Here are the pros and cons to consider before using your home equity to pay off your mortgage. 

Pro: You’ll eliminate your biggest monthly bill

If you’re like most Americans, your mortgage represents your biggest monthly bill. However, if you use your home equity to pay off your mortgage, you could potentially eliminate that bill. And, depending on the details of your mortgage and the home equity loan you use to pay it off, doing so could make a difference in your overall monthly expenses. 

For example, if you’ve paid off a portion of your mortgage, the total value of the home equity loan or HELOC you need to pay off the remainder of your balance will be lower than your starting mortgage value. As such, you may qualify for lower monthly payments by paying your mortgage off with your equity. 

Tap into your home equity to say goodbye to your biggest monthly bill today

Cons: You’ll still have a monthly bill

Even if you pay your mortgage off with your home equity, you won’t be completely eliminating the monthly cost of your home. Instead, you’ll be trading your current mortgage payment for a home equity loan or HELOC payment.
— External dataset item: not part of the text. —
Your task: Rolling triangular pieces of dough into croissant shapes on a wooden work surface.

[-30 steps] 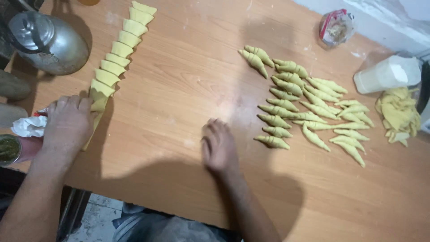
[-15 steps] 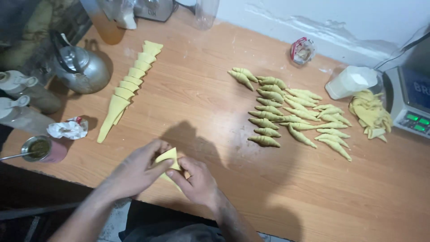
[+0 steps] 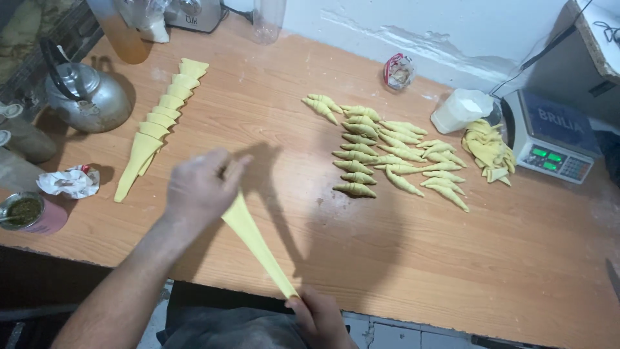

So, you’ll still have a monthly bill to pay. 

Pro: You can delay principal payments

If you use a HELOC to pay off your mortgage, you could delay principal payments. That’s because HELOCs typically start with a draw period that lasts anywhere from five to 10 years. While your loan is in the draw period, you’ll need to make interest-only payments. But you won’t typically be required to pay anything toward your principal HELOC balance until the repayment period begins (following the draw period). This could lead to meaningful monthly savings for the first several years after you pay your mortgage off using a HELOC. 

Con: You may be penalized if you prepay

Some mortgage companies charge prepayment penalties. These penalties incentivize consumers to pay their mortgages slowly, giving lenders the opportunity to collect more interest than they would if homeowners were to pay their mortgages off too quickly. So, if you use your home equity to pay your mortgage off, you may need to add the cost of this penalty to your home equity loan. Prepayment penalties can be as high as 2% of your mortgage balance. 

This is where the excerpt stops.